Há alguns anos estava no metro do Campo Grande (sim, é verdade, sou de direita e liberal e ando de transportes públicos) quando, à minha frente, uma rapariga ficou indignada ao ver uma beata acesa no chão. Ela teve dificuldade em conter a fúria enquanto o namorado a olhava, apreensivo de certo e certamente decidido em ir pregar para outra freguesia. Aquela beata no chão do metro do Campo Grande pode ter-lhe salvo a vida. Já nós ficámos tramados. Digo nós, apesar de não fumar, porque as proibições, quaisquer que estas sejam, além de nascerem de visionários deste calibre, acabam por recair em cima dos não infractores.

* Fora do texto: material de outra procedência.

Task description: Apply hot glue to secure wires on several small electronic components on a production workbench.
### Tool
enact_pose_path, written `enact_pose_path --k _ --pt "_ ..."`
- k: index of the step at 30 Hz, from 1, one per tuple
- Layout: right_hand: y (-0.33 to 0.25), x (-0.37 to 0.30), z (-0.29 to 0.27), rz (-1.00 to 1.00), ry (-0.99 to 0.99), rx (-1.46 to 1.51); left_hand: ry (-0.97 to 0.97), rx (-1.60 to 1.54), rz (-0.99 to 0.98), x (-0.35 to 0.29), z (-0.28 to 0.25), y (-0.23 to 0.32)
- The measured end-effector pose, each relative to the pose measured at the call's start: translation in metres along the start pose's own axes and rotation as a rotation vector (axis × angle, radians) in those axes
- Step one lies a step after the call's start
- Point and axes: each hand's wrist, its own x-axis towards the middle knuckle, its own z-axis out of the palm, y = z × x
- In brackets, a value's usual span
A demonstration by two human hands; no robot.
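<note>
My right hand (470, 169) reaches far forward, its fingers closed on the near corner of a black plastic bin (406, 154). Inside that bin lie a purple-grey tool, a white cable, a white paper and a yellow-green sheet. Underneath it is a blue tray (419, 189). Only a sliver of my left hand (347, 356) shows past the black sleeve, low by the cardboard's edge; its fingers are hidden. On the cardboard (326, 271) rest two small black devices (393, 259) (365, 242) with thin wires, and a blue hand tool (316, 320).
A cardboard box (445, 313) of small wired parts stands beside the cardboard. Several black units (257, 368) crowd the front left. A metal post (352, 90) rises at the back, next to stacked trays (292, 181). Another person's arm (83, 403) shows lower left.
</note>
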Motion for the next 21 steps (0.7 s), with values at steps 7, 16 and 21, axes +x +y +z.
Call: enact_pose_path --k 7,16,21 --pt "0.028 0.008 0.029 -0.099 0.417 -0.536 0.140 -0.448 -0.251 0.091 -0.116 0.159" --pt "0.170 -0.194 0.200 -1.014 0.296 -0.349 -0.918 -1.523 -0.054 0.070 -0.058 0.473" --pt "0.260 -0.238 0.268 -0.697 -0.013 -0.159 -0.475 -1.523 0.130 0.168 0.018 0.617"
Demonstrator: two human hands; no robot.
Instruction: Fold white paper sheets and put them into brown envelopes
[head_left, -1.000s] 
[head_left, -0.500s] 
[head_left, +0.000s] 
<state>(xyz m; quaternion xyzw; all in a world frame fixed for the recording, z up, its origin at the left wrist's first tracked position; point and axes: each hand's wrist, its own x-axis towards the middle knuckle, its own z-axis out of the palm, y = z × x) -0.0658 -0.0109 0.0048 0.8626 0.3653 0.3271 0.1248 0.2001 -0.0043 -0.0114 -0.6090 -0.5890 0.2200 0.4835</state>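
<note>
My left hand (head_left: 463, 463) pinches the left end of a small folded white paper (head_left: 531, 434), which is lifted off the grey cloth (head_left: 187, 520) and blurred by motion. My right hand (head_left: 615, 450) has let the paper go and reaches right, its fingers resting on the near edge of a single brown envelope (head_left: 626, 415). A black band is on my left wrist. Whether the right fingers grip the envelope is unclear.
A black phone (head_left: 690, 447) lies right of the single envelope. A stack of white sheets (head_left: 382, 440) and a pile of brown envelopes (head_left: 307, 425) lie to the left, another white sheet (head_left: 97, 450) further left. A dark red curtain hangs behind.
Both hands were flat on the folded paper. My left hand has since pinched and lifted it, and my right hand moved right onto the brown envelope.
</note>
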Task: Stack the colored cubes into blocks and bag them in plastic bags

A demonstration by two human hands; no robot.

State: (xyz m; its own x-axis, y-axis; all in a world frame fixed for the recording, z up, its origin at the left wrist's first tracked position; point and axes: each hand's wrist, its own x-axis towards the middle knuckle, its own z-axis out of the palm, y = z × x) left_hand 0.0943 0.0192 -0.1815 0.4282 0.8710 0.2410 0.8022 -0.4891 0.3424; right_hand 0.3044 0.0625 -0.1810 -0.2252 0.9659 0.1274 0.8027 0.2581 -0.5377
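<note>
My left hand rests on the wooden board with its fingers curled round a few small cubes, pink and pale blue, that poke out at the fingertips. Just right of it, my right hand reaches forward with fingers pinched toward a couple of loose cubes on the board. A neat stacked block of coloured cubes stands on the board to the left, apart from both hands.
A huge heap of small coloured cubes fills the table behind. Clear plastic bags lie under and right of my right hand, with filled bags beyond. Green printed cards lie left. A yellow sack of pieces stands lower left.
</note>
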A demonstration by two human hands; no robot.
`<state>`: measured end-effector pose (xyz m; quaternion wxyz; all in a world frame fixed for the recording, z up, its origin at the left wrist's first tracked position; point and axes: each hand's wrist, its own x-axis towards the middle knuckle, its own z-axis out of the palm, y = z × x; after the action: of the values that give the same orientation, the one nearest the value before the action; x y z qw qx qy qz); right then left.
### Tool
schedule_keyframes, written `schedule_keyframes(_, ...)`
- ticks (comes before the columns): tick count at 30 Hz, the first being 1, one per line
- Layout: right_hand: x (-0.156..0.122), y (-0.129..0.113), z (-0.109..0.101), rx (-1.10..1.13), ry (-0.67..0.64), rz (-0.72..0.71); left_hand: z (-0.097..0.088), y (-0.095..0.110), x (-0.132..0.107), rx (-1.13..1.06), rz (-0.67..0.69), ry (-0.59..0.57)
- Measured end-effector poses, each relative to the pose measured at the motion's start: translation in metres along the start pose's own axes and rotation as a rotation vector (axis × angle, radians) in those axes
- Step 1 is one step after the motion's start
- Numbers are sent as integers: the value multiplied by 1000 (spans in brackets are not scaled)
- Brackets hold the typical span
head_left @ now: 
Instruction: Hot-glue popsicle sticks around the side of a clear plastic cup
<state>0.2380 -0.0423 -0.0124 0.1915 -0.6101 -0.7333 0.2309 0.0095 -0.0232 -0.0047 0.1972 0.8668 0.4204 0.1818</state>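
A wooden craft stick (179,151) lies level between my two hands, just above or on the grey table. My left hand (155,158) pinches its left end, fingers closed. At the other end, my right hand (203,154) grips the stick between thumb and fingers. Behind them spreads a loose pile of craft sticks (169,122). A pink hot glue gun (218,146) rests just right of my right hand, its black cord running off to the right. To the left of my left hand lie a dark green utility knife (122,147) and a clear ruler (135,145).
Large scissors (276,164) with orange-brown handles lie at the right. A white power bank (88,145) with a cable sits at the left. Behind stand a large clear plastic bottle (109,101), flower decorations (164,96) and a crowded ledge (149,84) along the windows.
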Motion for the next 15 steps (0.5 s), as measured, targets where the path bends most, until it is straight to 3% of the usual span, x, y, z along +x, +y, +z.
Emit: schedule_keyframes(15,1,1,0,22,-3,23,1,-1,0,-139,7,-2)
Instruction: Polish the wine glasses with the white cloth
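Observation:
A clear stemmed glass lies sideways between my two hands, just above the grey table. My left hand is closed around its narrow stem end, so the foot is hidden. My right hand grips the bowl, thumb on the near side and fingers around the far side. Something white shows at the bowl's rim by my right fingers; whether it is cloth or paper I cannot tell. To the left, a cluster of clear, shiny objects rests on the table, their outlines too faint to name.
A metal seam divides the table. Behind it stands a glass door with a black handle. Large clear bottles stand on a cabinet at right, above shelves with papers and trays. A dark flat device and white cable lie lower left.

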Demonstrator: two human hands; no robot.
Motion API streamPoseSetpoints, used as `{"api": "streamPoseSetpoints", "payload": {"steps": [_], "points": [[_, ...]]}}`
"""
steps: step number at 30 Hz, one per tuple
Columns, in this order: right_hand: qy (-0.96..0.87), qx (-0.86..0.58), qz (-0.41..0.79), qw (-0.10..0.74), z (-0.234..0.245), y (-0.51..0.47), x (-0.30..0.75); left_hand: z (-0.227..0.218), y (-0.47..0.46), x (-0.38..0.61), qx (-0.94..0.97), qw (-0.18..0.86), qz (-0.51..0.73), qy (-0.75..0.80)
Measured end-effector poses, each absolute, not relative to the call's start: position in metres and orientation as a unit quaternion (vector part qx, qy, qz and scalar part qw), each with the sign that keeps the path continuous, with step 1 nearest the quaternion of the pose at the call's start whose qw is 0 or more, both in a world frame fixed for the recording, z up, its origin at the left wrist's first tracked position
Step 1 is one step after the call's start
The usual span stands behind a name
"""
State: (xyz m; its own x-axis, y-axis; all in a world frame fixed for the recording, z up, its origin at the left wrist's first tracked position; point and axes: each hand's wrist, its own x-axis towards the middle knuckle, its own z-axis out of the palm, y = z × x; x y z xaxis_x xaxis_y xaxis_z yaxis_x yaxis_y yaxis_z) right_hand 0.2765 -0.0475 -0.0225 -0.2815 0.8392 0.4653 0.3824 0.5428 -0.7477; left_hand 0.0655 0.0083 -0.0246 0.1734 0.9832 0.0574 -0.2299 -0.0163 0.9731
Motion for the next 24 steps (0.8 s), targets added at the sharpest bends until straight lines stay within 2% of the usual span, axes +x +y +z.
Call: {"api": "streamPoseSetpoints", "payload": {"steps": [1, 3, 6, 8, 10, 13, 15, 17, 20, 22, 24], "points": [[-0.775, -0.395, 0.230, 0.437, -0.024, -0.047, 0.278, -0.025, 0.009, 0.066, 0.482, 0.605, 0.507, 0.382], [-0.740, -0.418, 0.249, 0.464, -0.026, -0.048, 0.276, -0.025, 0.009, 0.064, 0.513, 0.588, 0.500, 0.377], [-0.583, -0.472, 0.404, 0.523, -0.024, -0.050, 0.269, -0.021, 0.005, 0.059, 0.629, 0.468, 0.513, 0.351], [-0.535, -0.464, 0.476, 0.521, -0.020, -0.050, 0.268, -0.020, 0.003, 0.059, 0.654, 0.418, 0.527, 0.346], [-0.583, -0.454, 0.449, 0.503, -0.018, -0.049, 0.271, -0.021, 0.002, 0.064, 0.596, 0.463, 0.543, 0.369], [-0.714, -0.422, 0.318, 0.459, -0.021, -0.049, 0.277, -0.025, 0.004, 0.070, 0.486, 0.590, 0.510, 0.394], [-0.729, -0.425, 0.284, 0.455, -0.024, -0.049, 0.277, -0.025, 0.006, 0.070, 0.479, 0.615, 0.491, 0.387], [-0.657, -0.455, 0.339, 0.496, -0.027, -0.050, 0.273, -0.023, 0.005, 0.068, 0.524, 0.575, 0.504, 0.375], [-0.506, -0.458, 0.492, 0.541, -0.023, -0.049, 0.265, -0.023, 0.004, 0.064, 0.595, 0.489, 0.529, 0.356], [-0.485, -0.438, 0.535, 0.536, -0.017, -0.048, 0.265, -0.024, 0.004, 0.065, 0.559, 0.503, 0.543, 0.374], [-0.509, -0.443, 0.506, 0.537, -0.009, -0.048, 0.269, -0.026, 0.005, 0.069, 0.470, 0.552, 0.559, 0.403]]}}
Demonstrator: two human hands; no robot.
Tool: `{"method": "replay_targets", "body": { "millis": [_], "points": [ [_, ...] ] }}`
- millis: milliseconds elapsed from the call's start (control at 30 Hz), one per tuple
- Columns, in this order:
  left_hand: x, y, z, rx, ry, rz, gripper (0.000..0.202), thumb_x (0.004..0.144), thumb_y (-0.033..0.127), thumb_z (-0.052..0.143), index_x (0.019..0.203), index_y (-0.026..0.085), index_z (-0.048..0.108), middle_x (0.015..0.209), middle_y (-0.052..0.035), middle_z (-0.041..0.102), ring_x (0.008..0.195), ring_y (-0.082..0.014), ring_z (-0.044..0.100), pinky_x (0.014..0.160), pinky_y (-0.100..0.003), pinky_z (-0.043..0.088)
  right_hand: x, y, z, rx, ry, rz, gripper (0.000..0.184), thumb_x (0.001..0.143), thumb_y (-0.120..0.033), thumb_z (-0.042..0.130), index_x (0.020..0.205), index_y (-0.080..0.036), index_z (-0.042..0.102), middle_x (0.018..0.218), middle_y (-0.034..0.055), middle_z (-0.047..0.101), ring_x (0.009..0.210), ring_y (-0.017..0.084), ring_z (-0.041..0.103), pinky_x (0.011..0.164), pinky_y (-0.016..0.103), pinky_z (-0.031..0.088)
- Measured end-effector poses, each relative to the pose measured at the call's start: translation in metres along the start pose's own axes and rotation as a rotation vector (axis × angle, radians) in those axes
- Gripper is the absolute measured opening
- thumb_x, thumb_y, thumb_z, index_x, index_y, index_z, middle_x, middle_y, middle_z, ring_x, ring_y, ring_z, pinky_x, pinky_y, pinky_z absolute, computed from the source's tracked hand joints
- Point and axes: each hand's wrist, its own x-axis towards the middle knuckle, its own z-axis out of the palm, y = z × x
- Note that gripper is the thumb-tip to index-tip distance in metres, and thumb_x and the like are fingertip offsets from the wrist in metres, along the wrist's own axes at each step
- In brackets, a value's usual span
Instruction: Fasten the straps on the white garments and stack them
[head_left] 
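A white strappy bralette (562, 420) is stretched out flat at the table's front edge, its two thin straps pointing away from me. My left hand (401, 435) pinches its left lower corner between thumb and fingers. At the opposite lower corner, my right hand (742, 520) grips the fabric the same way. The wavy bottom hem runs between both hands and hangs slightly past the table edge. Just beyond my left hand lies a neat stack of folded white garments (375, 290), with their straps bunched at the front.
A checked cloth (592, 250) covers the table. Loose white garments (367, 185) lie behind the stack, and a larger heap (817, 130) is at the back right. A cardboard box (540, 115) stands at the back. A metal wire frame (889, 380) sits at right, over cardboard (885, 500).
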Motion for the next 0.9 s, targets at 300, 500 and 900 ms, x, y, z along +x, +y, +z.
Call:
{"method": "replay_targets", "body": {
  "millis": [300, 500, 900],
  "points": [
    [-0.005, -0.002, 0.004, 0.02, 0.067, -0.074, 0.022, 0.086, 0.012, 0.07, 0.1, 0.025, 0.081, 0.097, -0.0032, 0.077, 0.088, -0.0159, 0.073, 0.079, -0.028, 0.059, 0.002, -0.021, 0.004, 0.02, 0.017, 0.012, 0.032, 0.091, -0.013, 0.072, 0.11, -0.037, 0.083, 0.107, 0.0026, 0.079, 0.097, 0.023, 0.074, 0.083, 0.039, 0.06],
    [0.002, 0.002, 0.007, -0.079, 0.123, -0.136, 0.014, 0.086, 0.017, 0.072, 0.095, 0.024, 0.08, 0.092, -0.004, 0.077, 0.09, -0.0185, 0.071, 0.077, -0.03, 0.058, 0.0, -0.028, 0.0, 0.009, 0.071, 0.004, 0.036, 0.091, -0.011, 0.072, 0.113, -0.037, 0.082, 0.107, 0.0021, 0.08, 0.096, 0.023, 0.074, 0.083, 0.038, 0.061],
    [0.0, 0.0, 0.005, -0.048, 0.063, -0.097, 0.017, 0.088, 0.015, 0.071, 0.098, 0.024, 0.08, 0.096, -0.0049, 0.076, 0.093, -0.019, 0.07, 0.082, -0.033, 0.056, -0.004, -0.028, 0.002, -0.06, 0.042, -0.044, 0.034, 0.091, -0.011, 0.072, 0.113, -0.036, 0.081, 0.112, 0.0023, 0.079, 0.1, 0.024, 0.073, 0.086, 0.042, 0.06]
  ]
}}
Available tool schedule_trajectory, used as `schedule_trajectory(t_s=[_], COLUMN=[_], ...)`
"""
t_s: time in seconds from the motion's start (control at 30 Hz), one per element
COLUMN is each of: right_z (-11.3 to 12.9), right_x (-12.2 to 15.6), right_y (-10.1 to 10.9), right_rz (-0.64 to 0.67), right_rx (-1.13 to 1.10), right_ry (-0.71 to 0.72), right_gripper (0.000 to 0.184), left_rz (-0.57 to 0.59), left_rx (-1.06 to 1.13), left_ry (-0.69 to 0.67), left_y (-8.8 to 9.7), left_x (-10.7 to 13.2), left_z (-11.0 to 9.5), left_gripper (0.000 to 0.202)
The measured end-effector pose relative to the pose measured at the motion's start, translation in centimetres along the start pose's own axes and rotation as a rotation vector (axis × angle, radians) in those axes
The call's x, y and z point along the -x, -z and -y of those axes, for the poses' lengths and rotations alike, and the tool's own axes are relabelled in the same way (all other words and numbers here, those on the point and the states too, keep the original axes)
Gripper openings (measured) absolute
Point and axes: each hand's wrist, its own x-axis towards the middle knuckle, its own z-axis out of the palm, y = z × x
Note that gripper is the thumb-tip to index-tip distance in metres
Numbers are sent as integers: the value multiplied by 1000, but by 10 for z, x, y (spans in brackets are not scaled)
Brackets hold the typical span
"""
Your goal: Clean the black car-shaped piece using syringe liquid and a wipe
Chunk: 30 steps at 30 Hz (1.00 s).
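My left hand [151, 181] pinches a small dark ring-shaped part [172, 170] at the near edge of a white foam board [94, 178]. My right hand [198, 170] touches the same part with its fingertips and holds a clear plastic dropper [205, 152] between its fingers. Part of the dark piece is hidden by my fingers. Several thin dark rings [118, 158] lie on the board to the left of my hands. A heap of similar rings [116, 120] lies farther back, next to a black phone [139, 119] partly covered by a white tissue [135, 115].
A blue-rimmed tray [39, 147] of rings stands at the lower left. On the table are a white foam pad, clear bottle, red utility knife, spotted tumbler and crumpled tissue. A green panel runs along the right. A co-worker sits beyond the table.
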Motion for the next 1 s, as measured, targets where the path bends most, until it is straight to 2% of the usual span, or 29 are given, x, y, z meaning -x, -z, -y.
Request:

Passaram vários anos e o PAN conseguiu que fossem aprovadas multas contra quem atire beatas de cigarro para o chão. As multas começam nos 500 euros e, como paternalmente André Silva (o deputado do PAN) nos explica, o importante não é o valor (então por que não se ficaram pelos 5 euros?) mas o pôr fim à “permissividade social”, esse atrevimento que é a maioria das pessoas não darem o devido valor às preocupações de André Silva. Agora já sabemos: quem não o fizer é multado, mas com a atenuante de o valor a pagar não ser o mais importante. O importante é que, depois de desembolsarem 500 euros, não voltem a repetir o acto. É uma maneira de sensibilizar como outra qualquer.
Claro que para o PAN as beatas são terríveis; são mesmo como “um dos resíduos mais tóxicos” e, pior que tudo, “é o mais encontrado em zonas costeiras, à frente das palhinhas e das cotonetes”. Há quem morra nas listas de espera dos hospitais, mas o PAN preocupa-se com as cotonetes na praia. Nesta questão das beatas no chão há um facto que é mencionado apenas de passagem: é que piorou com proibição de fumar em espaços fechados. Como tal já não se pode fazer, as pessoas, esses seres terríveis, insensíveis e que o PAN tem de sensibilizar para que dêem o devido valor àquilo em que o PAN acredita sob pena de multa, começaram a fumar na rua deitando as beatas para o passeio ao invés de o fazerem para o cinzeiro. Ou seja, perante um problema que se originou com uma proibição qual é a solução encontrada? Uma segunda proibição. Proíbe-se; se acaso surgirem imprevistos, proíbem-se os imprevistos. E com multa, claro. Não pelo valor da multa, mas porque é preciso sensibilizar as pessoas. Dito de outra forma: inculcar no cidadão um sentimento de culpa por algo que lhe passava totalmente ao lado.